REQUIREMENT – Could you give back exactly the lines below from the one with "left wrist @" through the one with "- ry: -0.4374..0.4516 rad", without a single picture?

Records from a collection –
+++

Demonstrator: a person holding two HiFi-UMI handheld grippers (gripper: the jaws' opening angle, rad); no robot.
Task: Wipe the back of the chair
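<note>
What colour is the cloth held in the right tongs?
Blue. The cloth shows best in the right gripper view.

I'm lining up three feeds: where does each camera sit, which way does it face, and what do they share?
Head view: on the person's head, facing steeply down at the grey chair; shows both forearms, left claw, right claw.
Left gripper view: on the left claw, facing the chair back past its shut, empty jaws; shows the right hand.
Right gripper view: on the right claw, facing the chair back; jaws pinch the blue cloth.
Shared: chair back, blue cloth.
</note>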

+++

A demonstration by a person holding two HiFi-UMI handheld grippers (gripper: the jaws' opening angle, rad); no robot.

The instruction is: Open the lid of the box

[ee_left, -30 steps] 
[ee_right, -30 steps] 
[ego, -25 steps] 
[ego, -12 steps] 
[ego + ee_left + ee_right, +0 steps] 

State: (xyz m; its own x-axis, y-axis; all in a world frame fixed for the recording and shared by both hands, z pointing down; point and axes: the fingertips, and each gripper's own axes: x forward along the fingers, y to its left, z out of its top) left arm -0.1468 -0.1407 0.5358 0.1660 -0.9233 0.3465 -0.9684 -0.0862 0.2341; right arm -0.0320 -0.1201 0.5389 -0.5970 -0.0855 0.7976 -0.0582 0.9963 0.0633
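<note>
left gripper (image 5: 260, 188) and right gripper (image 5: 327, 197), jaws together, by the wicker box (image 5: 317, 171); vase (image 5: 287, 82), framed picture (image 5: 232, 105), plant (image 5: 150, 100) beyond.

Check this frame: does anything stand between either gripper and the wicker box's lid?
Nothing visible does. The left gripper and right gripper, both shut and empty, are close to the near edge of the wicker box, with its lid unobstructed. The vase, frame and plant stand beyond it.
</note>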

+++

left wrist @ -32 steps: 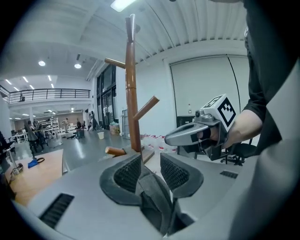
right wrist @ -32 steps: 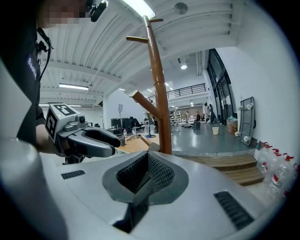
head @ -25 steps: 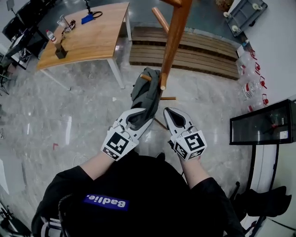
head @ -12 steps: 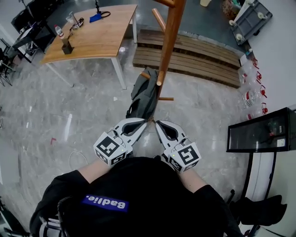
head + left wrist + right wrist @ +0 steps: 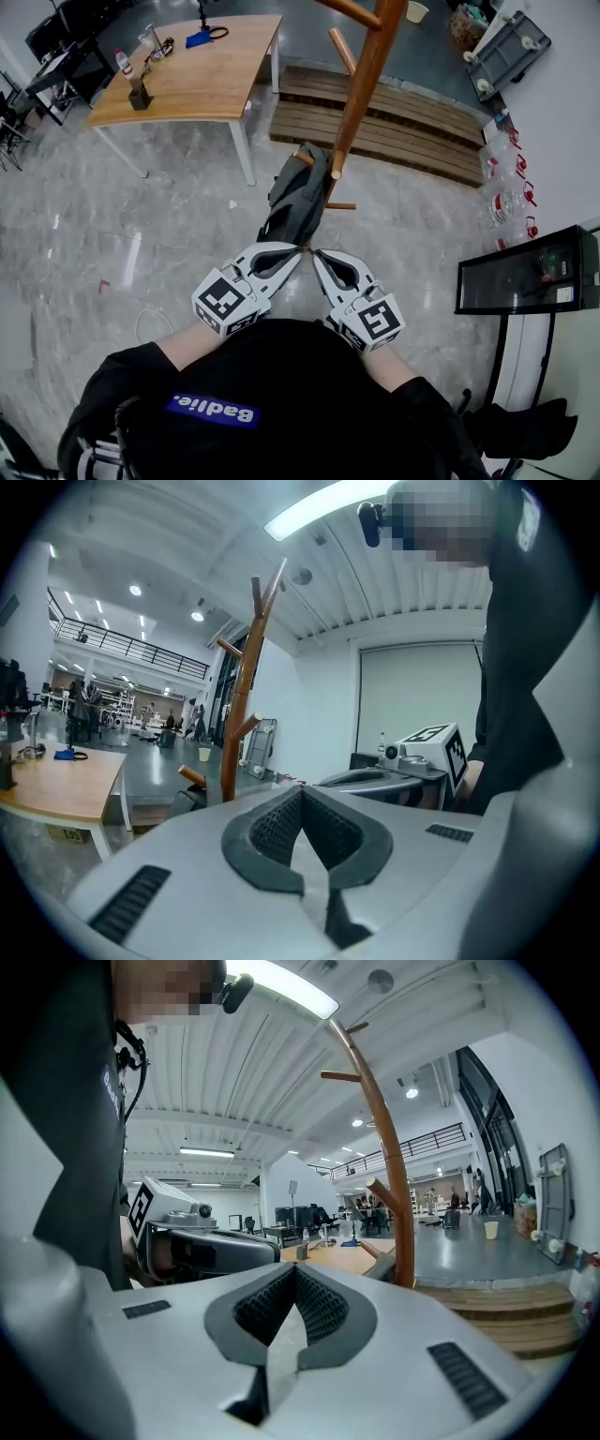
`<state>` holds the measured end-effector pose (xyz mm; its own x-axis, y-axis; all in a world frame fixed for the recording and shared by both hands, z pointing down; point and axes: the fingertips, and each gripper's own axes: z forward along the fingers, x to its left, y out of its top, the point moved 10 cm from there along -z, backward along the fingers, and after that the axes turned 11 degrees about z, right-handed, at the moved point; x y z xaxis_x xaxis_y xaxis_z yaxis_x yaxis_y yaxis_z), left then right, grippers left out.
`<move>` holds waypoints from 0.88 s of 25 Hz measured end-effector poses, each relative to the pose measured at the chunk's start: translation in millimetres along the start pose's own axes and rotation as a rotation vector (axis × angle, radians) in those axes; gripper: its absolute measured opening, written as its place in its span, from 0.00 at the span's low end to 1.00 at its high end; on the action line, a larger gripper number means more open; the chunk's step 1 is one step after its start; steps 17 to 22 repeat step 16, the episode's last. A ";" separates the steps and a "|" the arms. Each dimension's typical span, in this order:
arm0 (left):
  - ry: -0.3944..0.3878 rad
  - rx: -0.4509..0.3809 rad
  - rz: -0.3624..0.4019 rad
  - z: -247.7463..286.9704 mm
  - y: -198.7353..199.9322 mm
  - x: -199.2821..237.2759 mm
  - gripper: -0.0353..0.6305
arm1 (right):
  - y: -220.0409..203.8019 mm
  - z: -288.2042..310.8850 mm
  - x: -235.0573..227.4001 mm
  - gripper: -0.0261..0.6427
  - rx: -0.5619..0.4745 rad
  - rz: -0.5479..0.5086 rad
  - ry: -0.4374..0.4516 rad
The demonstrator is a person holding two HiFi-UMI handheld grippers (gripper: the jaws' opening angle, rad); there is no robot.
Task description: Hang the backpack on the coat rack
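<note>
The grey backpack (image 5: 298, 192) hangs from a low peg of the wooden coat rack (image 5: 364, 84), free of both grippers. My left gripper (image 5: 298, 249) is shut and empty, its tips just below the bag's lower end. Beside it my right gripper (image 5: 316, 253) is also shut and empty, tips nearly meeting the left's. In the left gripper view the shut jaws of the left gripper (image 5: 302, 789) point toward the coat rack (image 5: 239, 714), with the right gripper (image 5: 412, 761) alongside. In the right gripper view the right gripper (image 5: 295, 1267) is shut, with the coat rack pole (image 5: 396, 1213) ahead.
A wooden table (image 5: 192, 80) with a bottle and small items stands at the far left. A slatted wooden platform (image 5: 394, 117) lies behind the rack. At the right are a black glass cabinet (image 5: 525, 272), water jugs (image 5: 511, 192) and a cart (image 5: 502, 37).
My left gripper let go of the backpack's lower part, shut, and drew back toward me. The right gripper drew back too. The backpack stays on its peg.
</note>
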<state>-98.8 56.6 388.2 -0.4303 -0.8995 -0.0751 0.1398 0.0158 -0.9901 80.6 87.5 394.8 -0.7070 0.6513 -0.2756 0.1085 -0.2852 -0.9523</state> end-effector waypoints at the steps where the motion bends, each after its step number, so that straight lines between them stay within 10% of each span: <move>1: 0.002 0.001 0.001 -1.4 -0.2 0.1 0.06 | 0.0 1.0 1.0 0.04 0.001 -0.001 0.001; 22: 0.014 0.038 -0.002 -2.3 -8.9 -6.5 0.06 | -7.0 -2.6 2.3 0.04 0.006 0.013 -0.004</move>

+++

RESPONSE TO THIS TASK –
left wrist @ -32 steps: 
right wrist @ -32 steps: 
head @ -25 steps: 
head @ -12 steps: 
head + left wrist + right wrist @ +0 steps: 
`<state>` holds the measured end-effector pose (xyz mm; its own x-axis, y-axis; all in a world frame fixed for the recording and shared by both hands, z pointing down; point and axes: the fingertips, and each gripper's own axes: z forward along the fingers, x to its left, y out of its top, the point moved 10 cm from there along -z, backward along the fingers, and after that the axes turned 11 degrees about z, right-handed, at the moved point; x y z xaxis_x xaxis_y xaxis_z yaxis_x yaxis_y yaxis_z), left then right, grippers left out.
`<move>` holds waypoints from 0.88 s of 25 Hz measured end-effector poses, each relative to the pose measured at the chunk's start: translation in millimetres along the start pose's own axes and rotation as a rotation vector (axis × angle, radians) in those axes; gripper: its absolute measured opening, written as its place in its span, from 0.00 at the span's low end to 1.00 at its high end; on the action line, a larger gripper number means more open; the chunk's step 1 is one step after its start; steps 17 to 22 repeat step 16, the episode's last. A ";" separates the steps and a "|" the arms. Each dimension's typical span, in this order:
arm0 (left):
  - ry: -0.3944..0.3878 rad
  - rx: -0.4509..0.3809 rad
  - rz: -0.3624..0.4019 rad
  - z: -247.7463..286.9704 mm
  - y: -198.7353..199.9322 mm
  - x: -199.2821..237.2759 mm
  - gripper: -0.0353..0.6305
arm1 (right):
  - y: -220.0409..203.8019 mm
  - z: -288.2042..310.8850 mm
  - x: -235.0573..227.4001 mm
  - gripper: -0.0261..0.6427
  - rx: -0.5619..0.4745 rad
  - rz: -0.5479..0.5086 rad
  - ry: -0.4374..0.4516 rad

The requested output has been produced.